Au-delà de la perte humaine, ce drame est devenu emblématique des allégations de violences perpétrées à l’encontre de civils durant les rassemblements populaires. Pour une majorité d’observateurs, le décès d’un mineur en marge d’une manifestation constitue un rappel poignant du tribut humain des tensions politiques persistantes sur le territoire togolais.
Cependant, pour la famille de Jacques, l’épreuve ne s’est pas limitée à sa disparition. Quelques semaines après son décès, le 8 juillet 2025, l’organisation d’une messe commémorative pour le 40e jour de sa mort aurait été refusée par les autorités. Cette décision a profondément affecté ses proches, qui y ont perçu une entrave à leur droit légitime d’accomplir leur deuil avec dignité.
Aux yeux de nombreux citoyens togolais, empêcher une famille d’honorer la mémoire de son enfant équivaut à prolonger son affliction.
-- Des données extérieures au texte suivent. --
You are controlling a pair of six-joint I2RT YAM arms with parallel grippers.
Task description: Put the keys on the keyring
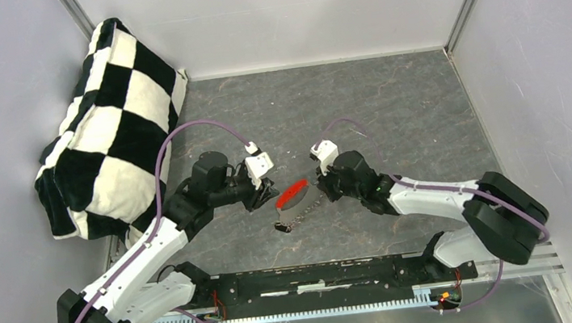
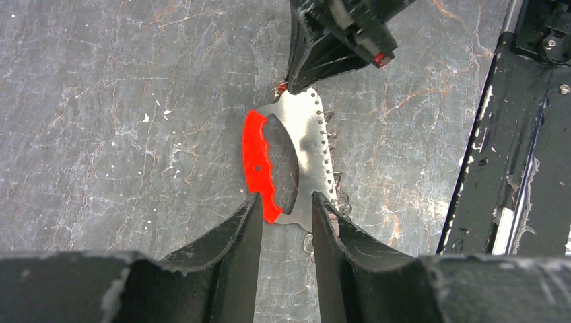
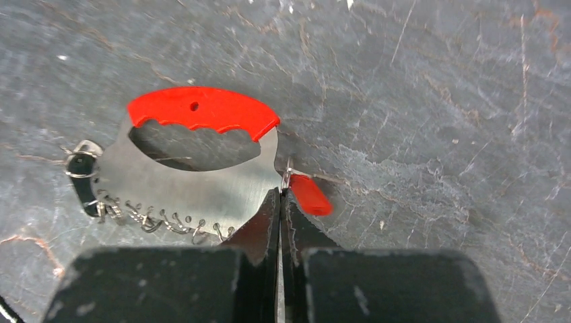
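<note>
Centrally, the keyring (image 1: 293,192) sits on the table (image 1: 391,109) between the 2 grippers; it is a flat metal plate with a red curved band along 1 edge, an oval opening in the middle and a row of small wire hooks (image 3: 165,222) along the opposite edge.

Left gripper (image 2: 285,198): jaws apart; in the left wrist view 1 end of the keyring shows between the 2 fingertips; the right wrist view shows no finger at that end, so no hold is evident.

Right gripper (image 3: 279,195): jaws pressed together with no visible gap; the tips meet at the other end of the keyring, at the plate corner below the red band; whether the plate is pinched between them cannot be told.

Red key (image 3: 311,194): lies on the table just beside the right fingertips, touching or nearly touching the plate corner through a small wire loop.

Black key (image 3: 82,180): sits at the far end of the plate from the right gripper, with a small ring at its head.

Checkered cushion (image 1: 111,116): at the far left corner, well apart from the keyring.
</note>
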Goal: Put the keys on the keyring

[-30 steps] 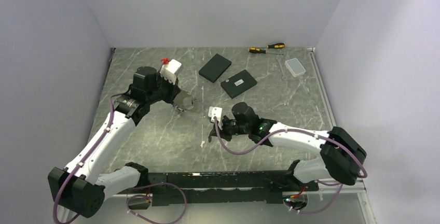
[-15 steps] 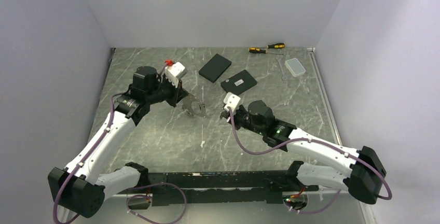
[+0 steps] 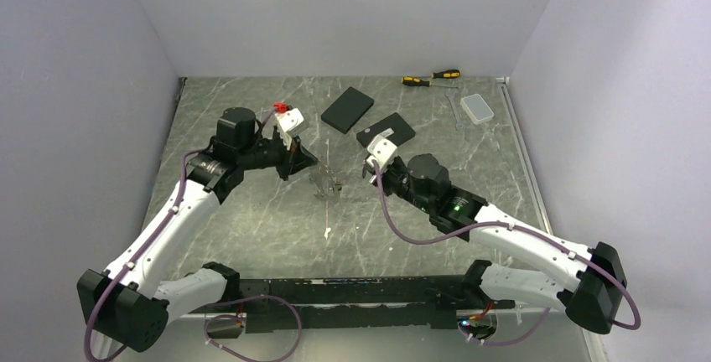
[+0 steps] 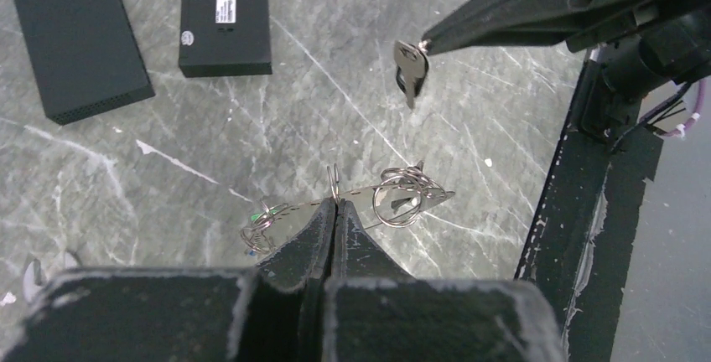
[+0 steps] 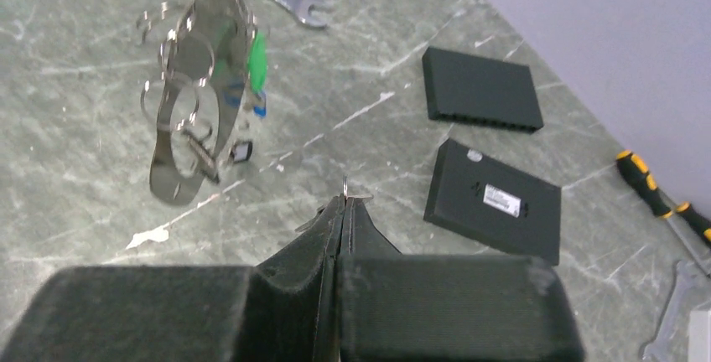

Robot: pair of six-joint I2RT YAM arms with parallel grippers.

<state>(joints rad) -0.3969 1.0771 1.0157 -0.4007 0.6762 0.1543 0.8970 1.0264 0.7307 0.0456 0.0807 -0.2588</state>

En effet, au-delà des divergences politiques, le droit de pleurer un être cher et de lui rendre hommage relève des libertés fondamentales et du respect inaliénable de la dignité humaine.
Un an plus tard, le nom de Jacques Koami Koutoglo demeure intrinsèquement lié aux exigences de vérité, de justice et de lutte contre toute forme d’impunité. Sa disparition continue d’alimenter les appels pressants en faveur d’enquêtes indépendantes sur les violences ayant émaillé les manifestations de juin 2025, ainsi que l’établissement des responsabilités.
Pour beaucoup, aucune réconciliation durable ne saurait être envisagée tant que les familles des victimes n’auront pas obtenu des éclaircissements précis sur les circonstances exactes de ces décès et que la justice n’aura pas été pleinement rendue. Car lorsqu’un enfant perd la vie dans un contexte de contestation politique, c’est l’ensemble de la nation qui est interpellée sur la protection des droits fondamentaux et sur la responsabilité des détenteurs du pouvoir.